For each line below that holds "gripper", return the line as it stands.

START DATA FOR PROCESSING

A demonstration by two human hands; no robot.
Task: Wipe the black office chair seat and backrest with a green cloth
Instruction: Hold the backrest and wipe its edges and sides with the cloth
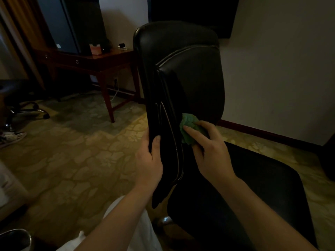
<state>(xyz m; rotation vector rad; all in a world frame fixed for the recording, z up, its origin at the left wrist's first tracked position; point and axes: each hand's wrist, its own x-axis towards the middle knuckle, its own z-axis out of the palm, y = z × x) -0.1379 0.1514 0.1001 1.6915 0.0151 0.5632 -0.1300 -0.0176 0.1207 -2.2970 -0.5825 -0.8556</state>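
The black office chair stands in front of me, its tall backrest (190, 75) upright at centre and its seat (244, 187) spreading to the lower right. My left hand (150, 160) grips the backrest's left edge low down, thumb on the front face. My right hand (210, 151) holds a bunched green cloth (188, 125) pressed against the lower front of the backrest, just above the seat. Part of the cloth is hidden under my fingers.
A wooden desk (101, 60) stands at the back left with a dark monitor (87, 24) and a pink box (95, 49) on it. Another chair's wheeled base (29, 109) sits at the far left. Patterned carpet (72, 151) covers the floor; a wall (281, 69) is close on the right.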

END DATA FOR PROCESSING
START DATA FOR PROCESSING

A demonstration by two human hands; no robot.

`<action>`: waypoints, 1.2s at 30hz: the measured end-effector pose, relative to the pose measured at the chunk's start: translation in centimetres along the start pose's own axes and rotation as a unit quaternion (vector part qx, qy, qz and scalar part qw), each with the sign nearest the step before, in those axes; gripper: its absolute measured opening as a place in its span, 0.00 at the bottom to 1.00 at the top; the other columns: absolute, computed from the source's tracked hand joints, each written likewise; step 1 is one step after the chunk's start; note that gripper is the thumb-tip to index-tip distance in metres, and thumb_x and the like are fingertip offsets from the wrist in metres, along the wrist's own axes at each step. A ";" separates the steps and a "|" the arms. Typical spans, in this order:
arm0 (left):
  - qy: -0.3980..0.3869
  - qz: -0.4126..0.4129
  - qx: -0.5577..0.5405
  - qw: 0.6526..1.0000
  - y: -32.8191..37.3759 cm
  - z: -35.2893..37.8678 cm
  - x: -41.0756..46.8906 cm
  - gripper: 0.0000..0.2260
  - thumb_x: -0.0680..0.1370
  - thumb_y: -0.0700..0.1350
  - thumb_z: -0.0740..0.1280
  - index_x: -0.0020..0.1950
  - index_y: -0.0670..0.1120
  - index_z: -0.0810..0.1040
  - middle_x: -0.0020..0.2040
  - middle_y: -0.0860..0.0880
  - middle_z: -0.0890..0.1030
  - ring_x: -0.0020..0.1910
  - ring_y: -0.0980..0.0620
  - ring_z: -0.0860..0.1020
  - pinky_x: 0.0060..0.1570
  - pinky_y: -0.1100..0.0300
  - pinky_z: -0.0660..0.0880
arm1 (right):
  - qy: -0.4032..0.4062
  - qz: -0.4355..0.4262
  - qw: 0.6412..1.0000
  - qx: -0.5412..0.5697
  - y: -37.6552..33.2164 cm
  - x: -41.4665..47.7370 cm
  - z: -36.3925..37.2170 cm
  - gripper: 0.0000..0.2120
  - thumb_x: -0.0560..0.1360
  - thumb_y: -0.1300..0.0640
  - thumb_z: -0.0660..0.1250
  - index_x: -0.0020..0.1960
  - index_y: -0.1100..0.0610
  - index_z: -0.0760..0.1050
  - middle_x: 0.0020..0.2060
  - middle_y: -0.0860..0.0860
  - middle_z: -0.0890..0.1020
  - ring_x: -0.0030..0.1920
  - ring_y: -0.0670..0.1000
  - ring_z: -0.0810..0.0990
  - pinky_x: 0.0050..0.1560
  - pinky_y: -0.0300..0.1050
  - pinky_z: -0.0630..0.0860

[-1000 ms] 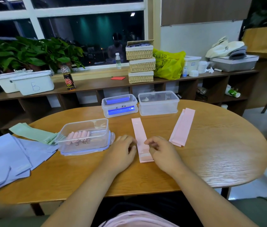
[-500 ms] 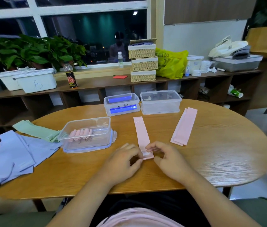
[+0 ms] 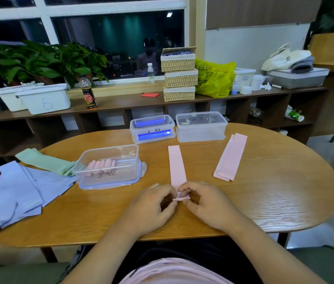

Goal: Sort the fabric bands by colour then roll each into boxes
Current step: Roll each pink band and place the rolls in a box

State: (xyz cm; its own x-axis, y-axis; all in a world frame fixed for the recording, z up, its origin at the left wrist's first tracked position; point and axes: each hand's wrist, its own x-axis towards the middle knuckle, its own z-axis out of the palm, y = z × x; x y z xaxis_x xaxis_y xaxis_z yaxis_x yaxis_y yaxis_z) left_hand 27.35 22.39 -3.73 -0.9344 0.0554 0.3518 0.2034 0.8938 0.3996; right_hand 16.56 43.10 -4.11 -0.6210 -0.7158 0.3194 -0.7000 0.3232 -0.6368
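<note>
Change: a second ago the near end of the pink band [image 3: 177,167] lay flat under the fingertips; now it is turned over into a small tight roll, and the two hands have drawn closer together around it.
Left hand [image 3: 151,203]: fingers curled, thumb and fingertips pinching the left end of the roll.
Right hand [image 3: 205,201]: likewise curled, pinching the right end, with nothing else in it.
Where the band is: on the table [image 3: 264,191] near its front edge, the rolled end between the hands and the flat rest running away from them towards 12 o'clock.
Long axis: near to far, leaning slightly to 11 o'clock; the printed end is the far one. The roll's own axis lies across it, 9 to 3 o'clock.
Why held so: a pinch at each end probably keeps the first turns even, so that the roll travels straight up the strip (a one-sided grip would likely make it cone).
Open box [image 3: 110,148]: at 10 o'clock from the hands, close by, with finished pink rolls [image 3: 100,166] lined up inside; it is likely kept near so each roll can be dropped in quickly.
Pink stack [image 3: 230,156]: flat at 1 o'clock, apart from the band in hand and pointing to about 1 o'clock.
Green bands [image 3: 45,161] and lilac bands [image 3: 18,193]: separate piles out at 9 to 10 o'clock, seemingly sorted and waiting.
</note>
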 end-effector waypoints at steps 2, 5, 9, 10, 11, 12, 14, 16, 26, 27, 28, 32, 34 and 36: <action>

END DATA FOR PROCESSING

> [SOLVED EXERCISE]:
`<action>`: waypoints, 1.2s at 30hz: the measured end-effector pose, relative to the pose measured at the chunk's start: translation in centimetres along the start pose's own axes and rotation as a unit quaternion (vector part qx, qy, qz and scalar part qw), each with the sign nearest the step before, in those axes; gripper: its absolute measured opening as a place in its span, 0.00 at the bottom to 1.00 at the top; the other columns: absolute, computed from the source's tracked hand joints, each written likewise; step 1 is one step after the chunk's start; note that gripper is the thumb-tip to index-tip distance in metres, and thumb_x and the like are fingertip offsets from the wrist in metres, along the wrist's own axes at each step. A ";" separates the steps and a "|" the arms. Typical spans, in this order:
  - gripper: 0.0000..0.2260
  - gripper: 0.0000..0.2120

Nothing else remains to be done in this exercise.